By Edited Nov 13, 2013 0 0

The East African Shilling is a proposed common currency for the East African Community, a political and economic grouping of five states consisting of Kenya, Tanzania, Uganda, Rwanda and Burundi. Three of the states, Kenya, Uganda and Tanzania currently denominate their currency in shillings (Kenyan, Tanzanian and Ugandan shillings) while Burundi and Rwanda use the Rwandan and Burundian Franc. The names of each nation’s currency is a testament to their colonial history, with the first three being ruled by the British Empire and the latter two being under Belgian control.

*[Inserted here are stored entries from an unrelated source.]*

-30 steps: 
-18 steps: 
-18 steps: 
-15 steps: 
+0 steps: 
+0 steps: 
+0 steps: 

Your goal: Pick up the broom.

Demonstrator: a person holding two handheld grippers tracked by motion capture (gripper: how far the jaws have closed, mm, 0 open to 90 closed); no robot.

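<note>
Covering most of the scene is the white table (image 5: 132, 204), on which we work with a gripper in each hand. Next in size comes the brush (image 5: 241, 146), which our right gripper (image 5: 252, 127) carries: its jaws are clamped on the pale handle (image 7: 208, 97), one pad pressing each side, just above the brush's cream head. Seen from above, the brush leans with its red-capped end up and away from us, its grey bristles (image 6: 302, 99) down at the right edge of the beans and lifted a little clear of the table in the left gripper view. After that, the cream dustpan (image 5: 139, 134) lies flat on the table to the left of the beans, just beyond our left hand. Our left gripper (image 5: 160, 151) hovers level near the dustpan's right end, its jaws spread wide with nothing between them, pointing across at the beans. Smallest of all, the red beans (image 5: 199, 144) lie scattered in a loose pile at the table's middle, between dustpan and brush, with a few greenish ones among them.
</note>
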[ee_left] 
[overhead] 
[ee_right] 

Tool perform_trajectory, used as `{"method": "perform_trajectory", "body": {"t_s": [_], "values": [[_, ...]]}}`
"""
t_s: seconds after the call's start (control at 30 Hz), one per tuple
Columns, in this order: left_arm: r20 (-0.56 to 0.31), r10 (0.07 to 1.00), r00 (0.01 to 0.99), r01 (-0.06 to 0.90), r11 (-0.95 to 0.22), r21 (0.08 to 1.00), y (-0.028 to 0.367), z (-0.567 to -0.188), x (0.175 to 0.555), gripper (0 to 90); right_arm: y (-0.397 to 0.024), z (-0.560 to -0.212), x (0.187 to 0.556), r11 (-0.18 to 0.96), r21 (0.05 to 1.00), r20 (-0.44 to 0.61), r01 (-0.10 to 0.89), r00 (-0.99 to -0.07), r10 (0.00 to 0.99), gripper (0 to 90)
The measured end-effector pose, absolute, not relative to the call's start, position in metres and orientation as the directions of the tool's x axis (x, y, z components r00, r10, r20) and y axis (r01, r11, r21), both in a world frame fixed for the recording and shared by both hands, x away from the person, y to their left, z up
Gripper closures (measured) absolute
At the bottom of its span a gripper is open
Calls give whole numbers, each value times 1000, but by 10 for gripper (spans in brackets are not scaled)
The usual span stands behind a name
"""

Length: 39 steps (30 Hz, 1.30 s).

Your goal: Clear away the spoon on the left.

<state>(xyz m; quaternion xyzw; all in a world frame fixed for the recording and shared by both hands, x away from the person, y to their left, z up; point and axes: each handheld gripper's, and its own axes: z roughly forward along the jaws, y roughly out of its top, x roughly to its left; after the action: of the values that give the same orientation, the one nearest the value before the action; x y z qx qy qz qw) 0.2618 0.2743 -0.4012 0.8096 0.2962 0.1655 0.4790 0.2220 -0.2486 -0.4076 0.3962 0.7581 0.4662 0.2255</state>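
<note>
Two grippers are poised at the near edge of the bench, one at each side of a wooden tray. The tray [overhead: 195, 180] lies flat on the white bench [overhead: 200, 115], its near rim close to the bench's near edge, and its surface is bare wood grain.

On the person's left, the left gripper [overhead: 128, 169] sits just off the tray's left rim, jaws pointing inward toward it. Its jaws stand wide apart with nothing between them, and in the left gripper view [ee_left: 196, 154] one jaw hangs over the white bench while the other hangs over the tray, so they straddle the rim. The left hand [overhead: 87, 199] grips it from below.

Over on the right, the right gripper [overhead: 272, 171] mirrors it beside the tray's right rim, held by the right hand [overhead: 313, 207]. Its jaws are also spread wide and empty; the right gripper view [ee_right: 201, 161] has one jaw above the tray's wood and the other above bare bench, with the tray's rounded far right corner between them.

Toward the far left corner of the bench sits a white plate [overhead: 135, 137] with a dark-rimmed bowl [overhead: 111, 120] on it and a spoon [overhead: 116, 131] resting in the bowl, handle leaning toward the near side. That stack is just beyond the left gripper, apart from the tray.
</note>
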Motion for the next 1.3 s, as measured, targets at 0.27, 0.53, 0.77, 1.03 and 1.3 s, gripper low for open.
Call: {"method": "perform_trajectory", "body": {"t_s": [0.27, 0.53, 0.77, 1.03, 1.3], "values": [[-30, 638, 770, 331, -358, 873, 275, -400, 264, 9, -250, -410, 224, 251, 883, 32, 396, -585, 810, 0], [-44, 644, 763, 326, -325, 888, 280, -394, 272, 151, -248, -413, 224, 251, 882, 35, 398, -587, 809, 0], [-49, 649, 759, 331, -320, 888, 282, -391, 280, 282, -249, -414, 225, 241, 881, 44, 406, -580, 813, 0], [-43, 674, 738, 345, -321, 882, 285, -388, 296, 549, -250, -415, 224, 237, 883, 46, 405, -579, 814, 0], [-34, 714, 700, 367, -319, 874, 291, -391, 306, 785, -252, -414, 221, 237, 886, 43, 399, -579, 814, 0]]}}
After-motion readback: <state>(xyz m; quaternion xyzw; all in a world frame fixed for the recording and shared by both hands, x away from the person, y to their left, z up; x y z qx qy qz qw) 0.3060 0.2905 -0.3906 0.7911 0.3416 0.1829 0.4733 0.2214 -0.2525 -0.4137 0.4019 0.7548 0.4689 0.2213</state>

The East African Shilling was common currency for a period of roughly forty years following the Second World War, when the three nations of Kenya, Tanzania and Uganda were ruled as colonies by the British Empire. The East African Shilling was regulated by the East African Currency board and was accepted as legal tender in the three above mentioned nations and as far away as Eritrea on the Red Sea coast of Africa. Following independence in the early 1960’s, each state started minting their own coins and naming them after the state itself. Diverging political and economic developments led to the break-up of the East African Currency board and to the erection of trade barriers between the 3 ex-colonies. This served to significantly hurt economic progress and by relation the standard of living for most of the population of the three new countries.

East African Shilling

Rwanda and Burundi followed a similar path after independence. The two colonies were previously both ruled and jointly administered by Belgium, which kept the traditional kings of Rwanda and Burundi as figureheads. After independence, both nations followed the path of their East African compatriots and started minting their own coins and issuing their own bills, which had similar effects on the local economy that the breakup of the East African Currency board had.

The revival of the East African Shilling is underway as the 5 nations of East Africa move closer and closer together in economic and political union. There is already a free trade zone between the five nations, and restrictions on work, investment and education are being dropped day by day. A central currency akin to the “Euro” in the European Union would help promote economic growth and integration in a market of over 120 million people.

There are however significant issues associated with a move to a common currency. As the Greek debt crisis shows, moving too fast towards monetary union can result in a major crisis. Burundi is the weakest economy in the region, and suffers from massive underinvestment and poverty while Kenya roars ahead in its development. Creating a common currency to cover such a disparate market will undoubtedly hurt some consumers and producers and could put a strain on the political side of integration.

In addition, wide disparities in exchange rates between the national currencies of the 5 nations of East Africa also look like they could cause significant problems. The Tanzanian shilling trades at 1500 to the US dollar while the Kenyan shilling trades at only 80 to the dollar. Keeping prices stable in such an environment can prove tricky with a single currency.

Whatever the negatives and positives are, the leaders of the 5 nations of East Africa seem set on creating a common currency along with their common market. The current prognosis is anywhere between 2012 and 2015 for the final launch of the new East African Shilling.